In the midst of all my other duties I was preparing my brother Franklin for the stage. Yes, through some mischance, this son of the prairie had obtained the privilege of studying with a retired "leading lady" who still occasionally made tours of the "Kerosene Circuit" and who had agreed to take him out with her, provided he made sufficient progress to warrant it. It was to prepare him for this trip that I met him three nights in the week at his office (he was bookkeeper in a cutlery firm) and there rehearsed East Lynne, Leah the Forsaken, and The Lady of Lyons.

From seven o'clock until nine I held the book whilst he pranced and shouted and gesticulated through his lines.

At last, emboldened by his star's praise, he cut loose from his ledger and went out on a tour which was extremely diverting but not at all remunerative. The company ran on a reef and Frank sent for carfare which I cheerfully remitted, crediting it to his educational account.

The most vital literary man in all America at this time was Wm. Dean Howells who was in the full tide of his powers and an issue. All through the early eighties, reading Boston was divided into two parts, – those who liked Howells and those who fought him, and the most fiercely debated question at the clubs was whether his heroines were true to life or whether they were caricatures. In many homes he was read aloud with keen enjoyment of his delicate humor, and his graceful, incisive English; in other circles he was condemned because of his "injustice to the finer sex."

As for me, having begun my literary career (as the reader may recall) by assaulting this leader of the realistic school I had ended, naturally, by becoming his public advocate. How could I help it?

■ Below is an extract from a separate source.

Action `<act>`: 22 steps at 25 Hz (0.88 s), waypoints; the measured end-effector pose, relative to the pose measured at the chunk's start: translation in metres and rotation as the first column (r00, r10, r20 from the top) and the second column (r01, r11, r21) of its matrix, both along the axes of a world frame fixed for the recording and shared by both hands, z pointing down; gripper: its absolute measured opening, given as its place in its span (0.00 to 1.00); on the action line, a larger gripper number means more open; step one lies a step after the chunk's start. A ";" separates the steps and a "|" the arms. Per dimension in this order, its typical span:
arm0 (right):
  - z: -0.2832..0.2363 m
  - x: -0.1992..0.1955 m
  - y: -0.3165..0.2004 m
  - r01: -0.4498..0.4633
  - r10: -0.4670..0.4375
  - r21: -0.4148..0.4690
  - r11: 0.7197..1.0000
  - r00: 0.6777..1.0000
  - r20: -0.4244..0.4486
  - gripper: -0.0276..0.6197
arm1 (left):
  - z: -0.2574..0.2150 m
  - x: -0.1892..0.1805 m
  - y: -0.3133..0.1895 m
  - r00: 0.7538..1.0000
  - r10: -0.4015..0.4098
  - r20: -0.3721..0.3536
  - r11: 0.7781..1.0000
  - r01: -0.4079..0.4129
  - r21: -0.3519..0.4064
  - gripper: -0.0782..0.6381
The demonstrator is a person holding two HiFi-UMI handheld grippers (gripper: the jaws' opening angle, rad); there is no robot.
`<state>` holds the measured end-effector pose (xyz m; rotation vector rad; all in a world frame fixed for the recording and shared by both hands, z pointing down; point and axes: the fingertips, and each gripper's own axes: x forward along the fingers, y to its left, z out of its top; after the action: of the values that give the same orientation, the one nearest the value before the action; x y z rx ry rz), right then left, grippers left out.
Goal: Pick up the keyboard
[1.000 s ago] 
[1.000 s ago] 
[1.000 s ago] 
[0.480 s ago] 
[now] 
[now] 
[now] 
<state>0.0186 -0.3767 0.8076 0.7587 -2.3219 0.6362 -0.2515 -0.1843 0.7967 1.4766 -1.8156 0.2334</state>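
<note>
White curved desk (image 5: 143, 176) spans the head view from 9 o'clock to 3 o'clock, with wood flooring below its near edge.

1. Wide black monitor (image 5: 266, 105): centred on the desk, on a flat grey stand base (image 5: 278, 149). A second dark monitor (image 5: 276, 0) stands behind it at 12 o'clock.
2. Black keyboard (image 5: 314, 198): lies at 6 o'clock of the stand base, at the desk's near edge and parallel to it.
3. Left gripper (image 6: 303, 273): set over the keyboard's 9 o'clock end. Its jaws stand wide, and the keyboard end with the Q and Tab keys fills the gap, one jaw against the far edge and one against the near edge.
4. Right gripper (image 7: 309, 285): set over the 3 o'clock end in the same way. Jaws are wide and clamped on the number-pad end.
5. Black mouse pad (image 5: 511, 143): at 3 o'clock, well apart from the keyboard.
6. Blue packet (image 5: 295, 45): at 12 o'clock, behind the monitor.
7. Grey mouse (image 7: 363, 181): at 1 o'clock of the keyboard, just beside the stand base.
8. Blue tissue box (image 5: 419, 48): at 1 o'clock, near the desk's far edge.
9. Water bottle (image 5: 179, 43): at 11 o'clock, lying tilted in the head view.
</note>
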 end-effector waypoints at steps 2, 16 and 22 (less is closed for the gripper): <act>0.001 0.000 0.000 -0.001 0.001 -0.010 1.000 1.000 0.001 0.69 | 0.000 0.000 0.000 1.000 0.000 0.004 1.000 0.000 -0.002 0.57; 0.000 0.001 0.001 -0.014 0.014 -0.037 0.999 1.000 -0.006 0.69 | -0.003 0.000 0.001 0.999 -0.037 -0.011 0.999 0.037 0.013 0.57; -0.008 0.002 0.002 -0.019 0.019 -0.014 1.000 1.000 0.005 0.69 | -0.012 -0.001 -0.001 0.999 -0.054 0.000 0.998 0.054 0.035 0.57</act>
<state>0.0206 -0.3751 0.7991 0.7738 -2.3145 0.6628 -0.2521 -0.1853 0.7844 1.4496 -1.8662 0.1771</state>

It is true a large part of one of my lectures consisted of a gratuitous slam at "Mr. Howells and the so-called realists," but further reading and deeper thought along the lines indicated by Whitman, had changed my view. One of Walt's immortal invitations which had appealed to me with special power was this:

 
Stop this day and night with me
And you shall possess the origin of all poems;
You shall no longer take things at second or third hand
Nor look through the eyes of the dead,
Nor through my eyes either,
But through your own eyes…
You shall listen to all sides,
And filter them from yourself.
 

Thus by a circuitous route I had arrived at a position where I found myself inevitably a supporter not only of Howells but of Henry James whose work assumed ever larger significance in my mind. I was ready to concede with the realist that the poet might go round the earth and come back to find the things nearest at hand the sweetest and best after all, but that certain injustices, certain cruel facts must not be blinked at, and so, while admiring the grace, the humor, the satire of Howells' books, I was saved from anything like imitation by the sterner and darker material in which I worked.